**WHAT IS EXPECTED**
The full set of records is to be reproduced verbatim.
================
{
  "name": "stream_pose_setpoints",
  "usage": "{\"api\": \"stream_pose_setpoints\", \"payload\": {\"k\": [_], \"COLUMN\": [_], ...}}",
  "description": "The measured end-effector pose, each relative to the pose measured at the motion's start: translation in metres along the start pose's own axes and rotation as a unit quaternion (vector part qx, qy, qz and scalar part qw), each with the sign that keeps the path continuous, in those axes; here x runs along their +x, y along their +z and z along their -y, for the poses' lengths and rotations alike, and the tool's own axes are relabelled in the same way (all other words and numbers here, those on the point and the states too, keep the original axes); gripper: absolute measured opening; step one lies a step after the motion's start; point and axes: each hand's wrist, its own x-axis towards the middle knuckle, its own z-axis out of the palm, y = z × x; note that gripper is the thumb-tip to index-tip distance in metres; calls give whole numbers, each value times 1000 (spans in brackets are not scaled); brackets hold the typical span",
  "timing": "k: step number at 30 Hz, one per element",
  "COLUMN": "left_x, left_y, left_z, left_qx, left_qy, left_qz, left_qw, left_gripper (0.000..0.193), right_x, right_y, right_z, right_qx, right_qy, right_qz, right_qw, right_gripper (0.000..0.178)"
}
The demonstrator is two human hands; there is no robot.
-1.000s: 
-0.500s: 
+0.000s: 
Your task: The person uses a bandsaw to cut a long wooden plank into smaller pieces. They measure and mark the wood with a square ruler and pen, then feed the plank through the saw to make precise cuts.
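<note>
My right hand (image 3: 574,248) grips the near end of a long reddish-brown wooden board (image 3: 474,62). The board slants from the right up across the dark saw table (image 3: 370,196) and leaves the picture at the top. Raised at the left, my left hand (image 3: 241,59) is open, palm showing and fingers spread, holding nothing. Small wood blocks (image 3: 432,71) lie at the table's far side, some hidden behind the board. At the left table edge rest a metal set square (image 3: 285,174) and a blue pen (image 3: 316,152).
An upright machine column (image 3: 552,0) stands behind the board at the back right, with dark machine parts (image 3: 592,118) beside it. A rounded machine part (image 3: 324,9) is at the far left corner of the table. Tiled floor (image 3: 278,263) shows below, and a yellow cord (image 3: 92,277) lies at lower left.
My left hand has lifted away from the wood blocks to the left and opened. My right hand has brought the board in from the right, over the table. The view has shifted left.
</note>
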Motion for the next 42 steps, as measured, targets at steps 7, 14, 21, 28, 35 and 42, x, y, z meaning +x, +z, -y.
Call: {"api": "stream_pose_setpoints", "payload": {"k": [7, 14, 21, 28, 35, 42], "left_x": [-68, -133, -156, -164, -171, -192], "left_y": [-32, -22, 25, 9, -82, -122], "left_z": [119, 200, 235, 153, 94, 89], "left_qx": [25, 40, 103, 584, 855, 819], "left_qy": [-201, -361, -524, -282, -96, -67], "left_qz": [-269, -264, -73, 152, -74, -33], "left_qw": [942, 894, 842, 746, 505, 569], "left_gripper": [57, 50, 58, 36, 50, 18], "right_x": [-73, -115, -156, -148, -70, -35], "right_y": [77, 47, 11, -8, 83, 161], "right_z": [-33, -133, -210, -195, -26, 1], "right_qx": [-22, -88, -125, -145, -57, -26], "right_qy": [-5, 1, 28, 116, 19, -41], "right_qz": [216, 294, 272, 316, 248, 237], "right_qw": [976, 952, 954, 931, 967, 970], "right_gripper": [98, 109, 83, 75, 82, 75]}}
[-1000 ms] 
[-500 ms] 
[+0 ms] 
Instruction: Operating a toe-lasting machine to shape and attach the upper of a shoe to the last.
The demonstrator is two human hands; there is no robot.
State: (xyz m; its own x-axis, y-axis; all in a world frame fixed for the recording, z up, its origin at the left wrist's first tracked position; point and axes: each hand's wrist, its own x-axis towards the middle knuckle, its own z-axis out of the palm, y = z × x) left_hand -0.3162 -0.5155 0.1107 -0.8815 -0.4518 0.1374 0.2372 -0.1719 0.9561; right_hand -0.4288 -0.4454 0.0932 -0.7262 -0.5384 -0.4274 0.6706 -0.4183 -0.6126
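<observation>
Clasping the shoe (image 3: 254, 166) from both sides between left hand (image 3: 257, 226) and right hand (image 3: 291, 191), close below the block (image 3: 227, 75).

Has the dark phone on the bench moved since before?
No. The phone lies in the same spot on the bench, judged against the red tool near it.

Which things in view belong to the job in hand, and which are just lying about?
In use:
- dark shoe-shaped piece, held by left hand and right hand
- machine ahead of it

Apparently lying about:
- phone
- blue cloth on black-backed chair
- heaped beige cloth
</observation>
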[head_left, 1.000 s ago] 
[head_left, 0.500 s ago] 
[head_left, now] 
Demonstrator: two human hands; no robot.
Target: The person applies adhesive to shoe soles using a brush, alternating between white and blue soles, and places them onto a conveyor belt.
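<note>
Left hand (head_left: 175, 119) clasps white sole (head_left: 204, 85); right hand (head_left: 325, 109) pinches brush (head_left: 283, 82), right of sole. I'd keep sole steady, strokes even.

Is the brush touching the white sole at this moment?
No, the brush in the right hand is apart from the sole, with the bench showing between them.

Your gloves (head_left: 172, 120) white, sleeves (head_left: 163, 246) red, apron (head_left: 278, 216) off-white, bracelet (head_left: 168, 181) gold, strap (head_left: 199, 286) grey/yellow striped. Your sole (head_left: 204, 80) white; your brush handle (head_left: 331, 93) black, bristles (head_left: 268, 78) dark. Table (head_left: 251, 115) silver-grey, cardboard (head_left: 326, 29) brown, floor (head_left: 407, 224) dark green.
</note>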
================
**OUTPUT BELOW**
{
  "name": "stream_pose_setpoints",
  "usage": "{\"api\": \"stream_pose_setpoints\", \"payload\": {\"k\": [_], \"COLUMN\": [_], ...}}",
  "description": "The measured end-effector pose, each relative to the pose measured at the motion's start: translation in metres along the start pose's own axes and rotation as a unit quaternion (vector part qx, qy, qz and scalar part qw), each with the sign that keeps the path continuous, in those axes; here x runs along their +x, y along their +z and z along their -y, for the poses' lengths and rotations alike, and the tool's own axes are relabelled in the same way (all other words and numbers here, those on the point and the states too, keep the original axes); gripper: absolute measured opening; step one lies a step after the motion's start; point and axes: each hand's wrist, its own x-axis towards the middle knuckle, its own z-axis out of the palm, y = z × x; note that gripper is the thumb-tip to index-tip distance in metres; calls give whole numbers, each value times 1000 (spans in brackets are not scaled); brackets hold the typical span",
  "timing": "k: step number at 30 Hz, one per element",
  "COLUMN": "left_x, left_y, left_z, left_qx, left_qy, left_qz, left_qw, left_gripper (0.000..0.193), right_x, right_y, right_z, right_qx, right_qy, right_qz, right_qw, right_gripper (0.000..0.178)"
}
The demonstrator is two human hands; there is no robot.
-1.000s: 
-0.500s: 
+0.000s: 
Your task: The person uses a bandsaw to cut a long wooden plank into smaller pieces. They measure and mark the wood with a square ruler and pen, then feed the plank through the saw to make precise cuts.
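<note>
My right hand (image 3: 574,248) grips the near end of a long reddish-brown wooden board (image 3: 474,62). The board slants from the right up across the dark saw table (image 3: 370,196) and leaves the picture at the top. Raised at the left, my left hand (image 3: 241,59) is open, palm showing and fingers spread, holding nothing. Small wood blocks (image 3: 432,71) lie at the table's far side, some hidden behind the board. At the left table edge rest a metal set square (image 3: 285,174) and a blue pen (image 3: 316,152).
An upright machine column (image 3: 552,0) stands behind the board at the back right, with dark machine parts (image 3: 592,118) beside it. A rounded machine part (image 3: 324,9) is at the far left corner of the table. Tiled floor (image 3: 278,263) shows below, and a yellow cord (image 3: 92,277) lies at lower left.
My left hand has lifted away from the wood blocks to the left and opened. My right hand has brought the board in from the right, over the table. The view has shifted left.
</note>
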Motion for the next 42 steps, as measured, targets at steps 7, 14, 21, 28, 35 and 42, x, y, z meaning +x, +z, -y.
Call: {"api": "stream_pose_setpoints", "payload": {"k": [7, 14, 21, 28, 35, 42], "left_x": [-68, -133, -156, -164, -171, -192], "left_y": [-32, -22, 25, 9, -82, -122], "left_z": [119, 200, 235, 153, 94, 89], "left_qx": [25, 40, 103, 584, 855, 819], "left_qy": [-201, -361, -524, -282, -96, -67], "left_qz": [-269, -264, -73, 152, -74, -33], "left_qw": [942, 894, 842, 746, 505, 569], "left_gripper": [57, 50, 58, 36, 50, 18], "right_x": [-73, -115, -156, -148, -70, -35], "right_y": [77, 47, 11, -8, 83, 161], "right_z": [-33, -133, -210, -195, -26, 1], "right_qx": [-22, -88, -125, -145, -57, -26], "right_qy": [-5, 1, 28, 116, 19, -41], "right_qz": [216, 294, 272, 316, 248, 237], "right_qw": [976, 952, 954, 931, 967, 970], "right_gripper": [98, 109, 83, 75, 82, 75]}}
[-1000 ms] 
[-500 ms] 
[+0 ms] 
Instruction: Operating a toe-lasting machine to shape and attach the upper of a shoe to the last.
The demonstrator is two human hands; there is no robot.
State: (xyz m; its own x-axis, y-axis; all in a world frame fixed for the recording, z up, its origin at the left wrist's first tracked position; point and axes: each hand's wrist, its own x-axis towards the middle knuckle, its own z-axis out of the palm, y = z × x) left_hand -0.3162 -0.5155 0.1107 -0.8815 -0.4518 0.1374 0.2372 -0.1719 0.9561; right_hand -0.4288 -0.4454 0.0932 -0.7262 -0.5384 -0.4274 0.6706 -0.4183 -0.6126
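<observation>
Clasping the shoe (image 3: 254, 166) from both sides between left hand (image 3: 257, 226) and right hand (image 3: 291, 191), close below the block (image 3: 227, 75).

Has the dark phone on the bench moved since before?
No. The phone lies in the same spot on the bench, judged against the red tool near it.

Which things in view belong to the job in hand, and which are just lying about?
In use:
- dark shoe-shaped piece, held by left hand and right hand
- machine ahead of it

Apparently lying about:
- phone
- blue cloth on black-backed chair
- heaped beige cloth
</observation>
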[head_left, 1.000 s ago] 
[head_left, 0.500 s ago] 
[head_left, now] 
Demonstrator: two human hands; no robot.
Target: The person applies adhesive to shoe soles using a brush, alternating between white and blue soles, and places them onto a conveyor belt.
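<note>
Left hand (head_left: 175, 119) clasps white sole (head_left: 204, 85); right hand (head_left: 325, 109) pinches brush (head_left: 283, 82), right of sole. I'd keep sole steady, strokes even.

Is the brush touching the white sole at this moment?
No, the brush in the right hand is apart from the sole, with the bench showing between them.

Your gloves (head_left: 172, 120) white, sleeves (head_left: 163, 246) red, apron (head_left: 278, 216) off-white, bracelet (head_left: 168, 181) gold, strap (head_left: 199, 286) grey/yellow striped. Your sole (head_left: 204, 80) white; your brush handle (head_left: 331, 93) black, bristles (head_left: 268, 78) dark. Table (head_left: 251, 115) silver-grey, cardboard (head_left: 326, 29) brown, floor (head_left: 407, 224) dark green.
</note>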

There is nothing else to the answer.